Redação – Pesquisa inédita que cruzou dados de 1970 a 2023 comprova que, a partir de 2005, a oscilação entre cheias devastadoras e secas históricas ganhou velocidade e intensidade inéditas, sufocando comunidades ribeirinhas.
Um consórcio científico formado por pesquisadores do Brasil, França e Reino Unido acaba de acender um alerta vermelho para o futuro da Amazônia. Publicado na revista Environmental Research Letters, um novo estudo revela que o ciclo hidrológico do Rio Amazonas entrou em uma fase de instabilidade sem precedentes. Desde 2005, o vai e vem das águas rompeu os padrões históricos, alternando cheias e estiagens em níveis muito mais destrutivos.
Diferente de análises anteriores, o grupo de cientistas focou na dinâmica do fluxo que invade as grandes áreas de várzea ao longo de 1.100 quilômetros do rio, combinando modelos computacionais, imagens de satélite e medições históricas de vazão.
O Diagnóstico dos Municípios: Da Força das Cheias ao Calor Mortal
O estudo mapeou quatro regiões estratégicas entre o Amazonas e o Pará (Jatuarana/Manaus, Parintins, Curuai/Santarém e Monte Alegre). Veja os principais cenários identificados:
1. Manaus: Uma oscilação 18% maior
Na capital amazonense, os registros do Porto de Manaus (que datam desde 1902) expõem o tamanho do desequilíbrio. A lacuna entre a vazão máxima e a mínima anual saltou 18% em comparação com o século XX.
O professor Rodrigo de Paiva, da Universidade Federal do Rio Grande do Sul (UFRGS) e coautor do estudo, reforça que esse distanciamento estatístico prova o quão severos os extremos se tornaram. Para validar o comportamento histórico da floresta, o Instituto Nacional de Pesquisas da Amazônia (Inpa) contribuiu analisando os anéis de crescimento das árvores.

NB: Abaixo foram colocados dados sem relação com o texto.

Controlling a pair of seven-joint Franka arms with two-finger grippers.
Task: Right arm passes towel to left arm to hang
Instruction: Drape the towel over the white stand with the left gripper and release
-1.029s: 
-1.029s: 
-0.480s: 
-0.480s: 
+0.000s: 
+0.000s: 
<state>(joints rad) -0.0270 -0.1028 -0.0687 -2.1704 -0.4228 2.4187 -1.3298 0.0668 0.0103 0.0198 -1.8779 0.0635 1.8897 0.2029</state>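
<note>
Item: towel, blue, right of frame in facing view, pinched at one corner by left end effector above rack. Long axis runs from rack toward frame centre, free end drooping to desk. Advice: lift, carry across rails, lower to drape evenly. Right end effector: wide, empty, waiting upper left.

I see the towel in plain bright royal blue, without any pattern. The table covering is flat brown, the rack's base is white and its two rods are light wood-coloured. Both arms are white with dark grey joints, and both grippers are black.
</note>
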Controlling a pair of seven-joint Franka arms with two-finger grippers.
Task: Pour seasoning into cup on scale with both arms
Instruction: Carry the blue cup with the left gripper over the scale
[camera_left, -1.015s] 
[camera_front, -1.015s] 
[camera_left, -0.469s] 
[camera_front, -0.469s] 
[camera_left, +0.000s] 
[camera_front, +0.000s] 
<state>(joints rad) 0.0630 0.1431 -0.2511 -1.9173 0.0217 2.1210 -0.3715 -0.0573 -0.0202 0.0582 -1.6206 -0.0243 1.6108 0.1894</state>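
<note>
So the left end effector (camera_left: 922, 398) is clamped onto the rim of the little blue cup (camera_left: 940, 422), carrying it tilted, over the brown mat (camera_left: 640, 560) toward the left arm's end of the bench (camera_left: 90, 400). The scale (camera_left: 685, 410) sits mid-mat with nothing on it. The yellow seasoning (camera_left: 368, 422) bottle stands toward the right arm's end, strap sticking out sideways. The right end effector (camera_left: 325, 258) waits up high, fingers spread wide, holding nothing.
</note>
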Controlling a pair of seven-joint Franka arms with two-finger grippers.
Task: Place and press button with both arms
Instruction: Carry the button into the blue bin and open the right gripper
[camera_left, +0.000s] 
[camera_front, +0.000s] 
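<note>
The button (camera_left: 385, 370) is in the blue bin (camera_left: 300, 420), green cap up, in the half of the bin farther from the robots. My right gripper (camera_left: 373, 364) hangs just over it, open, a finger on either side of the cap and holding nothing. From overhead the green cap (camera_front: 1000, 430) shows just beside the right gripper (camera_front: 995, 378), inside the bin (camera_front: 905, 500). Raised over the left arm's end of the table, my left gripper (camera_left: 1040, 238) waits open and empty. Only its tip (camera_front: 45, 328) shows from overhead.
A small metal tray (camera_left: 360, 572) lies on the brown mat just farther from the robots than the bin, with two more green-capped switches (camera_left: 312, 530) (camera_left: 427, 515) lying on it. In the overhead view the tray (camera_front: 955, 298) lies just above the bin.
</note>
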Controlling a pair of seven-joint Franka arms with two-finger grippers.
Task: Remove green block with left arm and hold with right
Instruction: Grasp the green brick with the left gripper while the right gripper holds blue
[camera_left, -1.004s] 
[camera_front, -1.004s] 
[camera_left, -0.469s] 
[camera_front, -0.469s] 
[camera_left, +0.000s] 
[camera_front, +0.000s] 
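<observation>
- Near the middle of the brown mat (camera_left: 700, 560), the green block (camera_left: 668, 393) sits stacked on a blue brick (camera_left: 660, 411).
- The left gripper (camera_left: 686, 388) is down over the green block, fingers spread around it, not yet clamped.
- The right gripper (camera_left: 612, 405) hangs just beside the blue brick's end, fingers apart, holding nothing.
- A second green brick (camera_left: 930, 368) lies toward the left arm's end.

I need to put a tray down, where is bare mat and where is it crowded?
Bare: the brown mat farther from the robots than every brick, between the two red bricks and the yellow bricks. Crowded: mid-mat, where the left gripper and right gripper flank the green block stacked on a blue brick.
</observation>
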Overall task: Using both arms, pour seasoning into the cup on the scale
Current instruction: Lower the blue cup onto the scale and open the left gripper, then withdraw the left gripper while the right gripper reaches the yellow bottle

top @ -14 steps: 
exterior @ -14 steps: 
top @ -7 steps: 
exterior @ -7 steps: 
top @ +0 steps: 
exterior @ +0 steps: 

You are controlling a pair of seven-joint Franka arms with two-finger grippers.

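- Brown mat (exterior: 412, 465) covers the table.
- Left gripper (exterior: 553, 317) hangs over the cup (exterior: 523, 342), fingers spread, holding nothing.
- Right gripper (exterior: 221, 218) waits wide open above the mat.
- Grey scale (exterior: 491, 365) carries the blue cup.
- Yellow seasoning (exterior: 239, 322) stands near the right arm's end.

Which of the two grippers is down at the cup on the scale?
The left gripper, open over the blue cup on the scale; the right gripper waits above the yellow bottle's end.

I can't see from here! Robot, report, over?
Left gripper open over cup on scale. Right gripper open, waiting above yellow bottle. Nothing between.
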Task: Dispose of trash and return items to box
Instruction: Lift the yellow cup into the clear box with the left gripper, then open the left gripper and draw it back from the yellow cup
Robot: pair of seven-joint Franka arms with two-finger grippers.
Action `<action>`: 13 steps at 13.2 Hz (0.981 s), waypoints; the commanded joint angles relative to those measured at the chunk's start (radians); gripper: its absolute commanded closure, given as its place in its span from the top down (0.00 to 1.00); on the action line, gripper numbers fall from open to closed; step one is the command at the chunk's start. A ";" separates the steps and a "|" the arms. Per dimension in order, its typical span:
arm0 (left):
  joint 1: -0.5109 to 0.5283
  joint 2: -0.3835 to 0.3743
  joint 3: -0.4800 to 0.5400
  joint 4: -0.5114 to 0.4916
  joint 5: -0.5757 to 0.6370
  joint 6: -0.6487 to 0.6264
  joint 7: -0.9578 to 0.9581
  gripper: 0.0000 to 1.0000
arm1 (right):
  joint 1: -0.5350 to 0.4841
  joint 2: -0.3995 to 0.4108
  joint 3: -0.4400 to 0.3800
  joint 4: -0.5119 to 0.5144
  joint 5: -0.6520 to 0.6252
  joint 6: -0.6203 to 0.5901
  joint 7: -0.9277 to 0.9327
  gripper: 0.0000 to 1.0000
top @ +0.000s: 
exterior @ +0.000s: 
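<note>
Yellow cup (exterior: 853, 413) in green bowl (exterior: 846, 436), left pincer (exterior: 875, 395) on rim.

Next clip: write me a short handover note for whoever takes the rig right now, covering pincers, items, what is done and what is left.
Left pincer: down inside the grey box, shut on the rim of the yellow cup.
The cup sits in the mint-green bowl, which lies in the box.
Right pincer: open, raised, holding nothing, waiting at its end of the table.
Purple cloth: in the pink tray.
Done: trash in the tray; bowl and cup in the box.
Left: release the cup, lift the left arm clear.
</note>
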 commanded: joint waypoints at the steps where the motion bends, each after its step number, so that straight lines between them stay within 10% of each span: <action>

2. Parintins: Vazão de rios gigantes dentro das várzeas
O município testemunhou cheias recordes em 2009 e 2021. O volume de água que inundou as várzeas locais foi tão massivo que se equiparou à vazão total de alguns dos maiores rios do planeta. O impacto imediato foi sentido no bolso e na rotina dos ribeirinhos, com a destruição de lavouras e casas. O relatório alerta para o perigo invisível: a força dessa correnteza acelera a erosão e altera permanentemente a geografia das margens.
3. Tefé: Água a 41°C e colapso ambiental
Embora focado na calha principal, o estudo conectou o drama da seca histórica de 2023 em Tefé a um ecocídio: a temperatura do lago local atingiu alarmantes 41°C, resultando na morte de mais de 200 botos-cor-de-rosa e tucuxis. O Instituto de Desenvolvimento Sustentável Mamirauá colaborou monitorando esses impactos na biodiversidade. Na Amazônia Central, a estiagem dizimou até 80% da área de alguns lagos e reduziu a superfície geral de água em 8%.
A Vegetação de Várzea como Escudo Invisível
Uma das principais conclusões da pesquisa é o papel vital da flora nativa. Árvores, plantas aquáticas e gramíneas de várzea funcionam como verdadeiros “amortecedores”, reduzindo a velocidade da água e segurando o solo contra a força dos rios.
Contudo, os cientistas alertam para uma vulnerabilidade política: a maior parte dessas áreas estratégicas está fora de unidades de conservação ambiental.
“Nosso objetivo é fornecer subsídios e dados consistentes para a formulação de políticas públicas urgentes voltadas à proteção e conservação dessas várzeas”, projeta o ecólogo Jochen Schöngart, do Inpa.